**EXERCISE**
Below are lines of data; restate word for word those running from the line containing "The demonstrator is" to the line containing "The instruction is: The", inclusive, and no others.

[[ SOURCE DATA open ]]

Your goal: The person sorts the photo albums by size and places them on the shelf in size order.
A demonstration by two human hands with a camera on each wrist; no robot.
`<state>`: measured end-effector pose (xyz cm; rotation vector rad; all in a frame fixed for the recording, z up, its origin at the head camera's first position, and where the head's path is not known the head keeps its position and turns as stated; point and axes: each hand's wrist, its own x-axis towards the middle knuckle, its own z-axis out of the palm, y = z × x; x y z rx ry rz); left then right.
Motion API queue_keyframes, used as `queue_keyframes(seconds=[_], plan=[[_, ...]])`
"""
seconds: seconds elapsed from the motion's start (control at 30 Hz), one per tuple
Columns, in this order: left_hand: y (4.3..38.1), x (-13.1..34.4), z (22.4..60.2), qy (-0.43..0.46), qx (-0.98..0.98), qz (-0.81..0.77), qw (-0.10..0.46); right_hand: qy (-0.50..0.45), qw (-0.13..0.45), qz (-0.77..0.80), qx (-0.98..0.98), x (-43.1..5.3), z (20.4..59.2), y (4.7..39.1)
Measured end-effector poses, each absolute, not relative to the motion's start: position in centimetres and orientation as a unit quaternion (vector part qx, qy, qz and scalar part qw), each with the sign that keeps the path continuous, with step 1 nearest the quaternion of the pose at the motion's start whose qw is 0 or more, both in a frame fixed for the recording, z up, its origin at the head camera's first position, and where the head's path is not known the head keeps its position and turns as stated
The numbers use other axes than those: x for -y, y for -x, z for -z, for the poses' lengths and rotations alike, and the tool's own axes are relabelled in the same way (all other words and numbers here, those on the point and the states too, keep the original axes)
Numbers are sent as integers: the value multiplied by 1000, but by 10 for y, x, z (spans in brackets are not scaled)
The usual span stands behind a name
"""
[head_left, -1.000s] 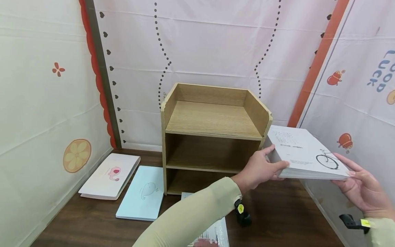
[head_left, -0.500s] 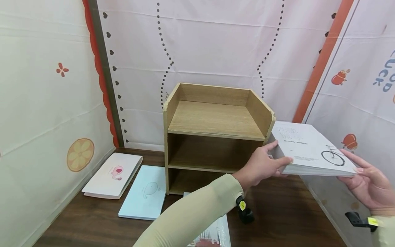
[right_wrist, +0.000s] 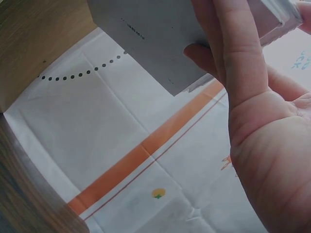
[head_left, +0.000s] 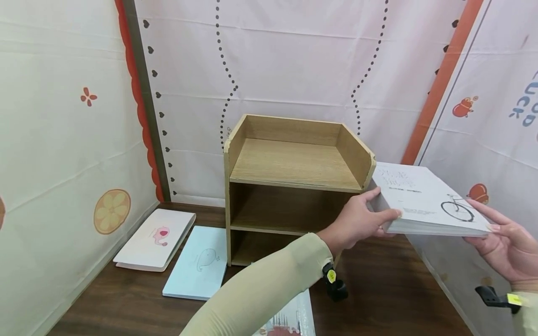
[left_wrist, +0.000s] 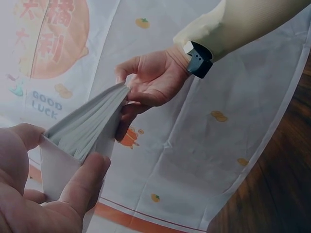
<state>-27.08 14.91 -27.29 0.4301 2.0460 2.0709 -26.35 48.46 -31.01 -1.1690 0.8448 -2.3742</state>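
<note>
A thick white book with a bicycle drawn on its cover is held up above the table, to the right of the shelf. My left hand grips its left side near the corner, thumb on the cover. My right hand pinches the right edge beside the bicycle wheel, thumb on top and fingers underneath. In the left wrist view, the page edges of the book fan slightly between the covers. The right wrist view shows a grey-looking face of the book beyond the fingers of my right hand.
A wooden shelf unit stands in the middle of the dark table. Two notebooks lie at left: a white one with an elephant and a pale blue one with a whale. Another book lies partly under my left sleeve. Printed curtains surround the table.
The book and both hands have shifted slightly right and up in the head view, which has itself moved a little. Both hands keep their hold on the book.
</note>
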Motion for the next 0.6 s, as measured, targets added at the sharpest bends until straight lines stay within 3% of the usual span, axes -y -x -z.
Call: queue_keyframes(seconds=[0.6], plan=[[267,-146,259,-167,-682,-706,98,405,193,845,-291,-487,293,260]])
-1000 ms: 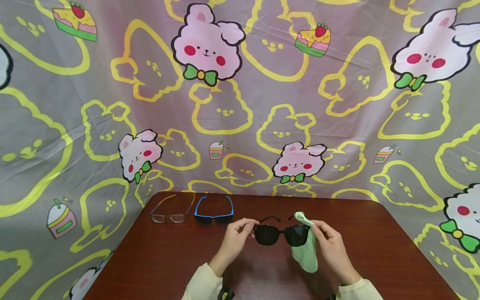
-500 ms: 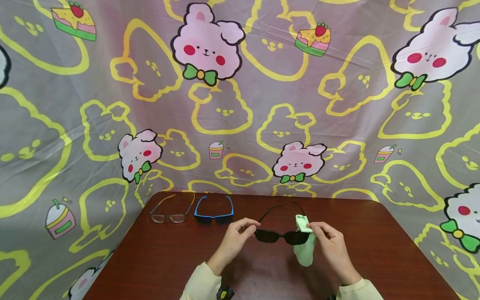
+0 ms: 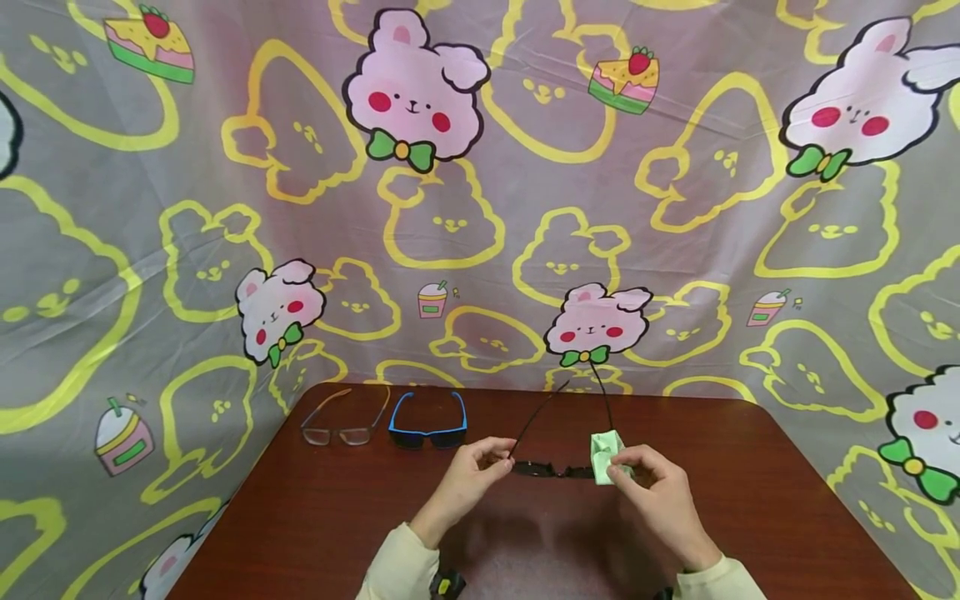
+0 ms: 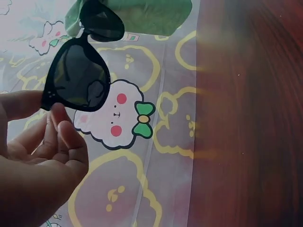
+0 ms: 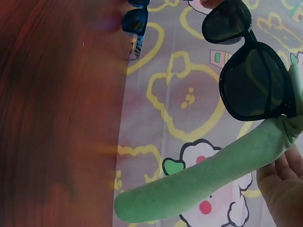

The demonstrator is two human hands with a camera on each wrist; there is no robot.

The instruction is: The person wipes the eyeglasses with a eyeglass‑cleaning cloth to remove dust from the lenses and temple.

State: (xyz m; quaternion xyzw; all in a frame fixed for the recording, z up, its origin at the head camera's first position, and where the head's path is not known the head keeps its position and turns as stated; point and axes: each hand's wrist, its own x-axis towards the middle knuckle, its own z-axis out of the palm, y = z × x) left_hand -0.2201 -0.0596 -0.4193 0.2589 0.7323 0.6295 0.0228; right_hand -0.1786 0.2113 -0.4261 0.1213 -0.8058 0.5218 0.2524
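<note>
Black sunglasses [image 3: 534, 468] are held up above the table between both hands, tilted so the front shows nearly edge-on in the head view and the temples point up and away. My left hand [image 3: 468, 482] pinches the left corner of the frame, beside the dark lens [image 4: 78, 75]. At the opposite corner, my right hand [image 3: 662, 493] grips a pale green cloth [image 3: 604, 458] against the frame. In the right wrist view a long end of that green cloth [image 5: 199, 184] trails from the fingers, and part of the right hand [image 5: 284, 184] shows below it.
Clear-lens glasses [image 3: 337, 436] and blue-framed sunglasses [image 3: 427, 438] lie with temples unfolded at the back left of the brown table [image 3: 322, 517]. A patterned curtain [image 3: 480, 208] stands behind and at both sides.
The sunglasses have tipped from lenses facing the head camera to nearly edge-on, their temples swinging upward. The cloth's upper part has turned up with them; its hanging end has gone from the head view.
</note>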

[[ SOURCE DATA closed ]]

**ANSWER FOR THIS EXERCISE**
The demonstrator is two human hands with a camera on each wrist; there is no robot.

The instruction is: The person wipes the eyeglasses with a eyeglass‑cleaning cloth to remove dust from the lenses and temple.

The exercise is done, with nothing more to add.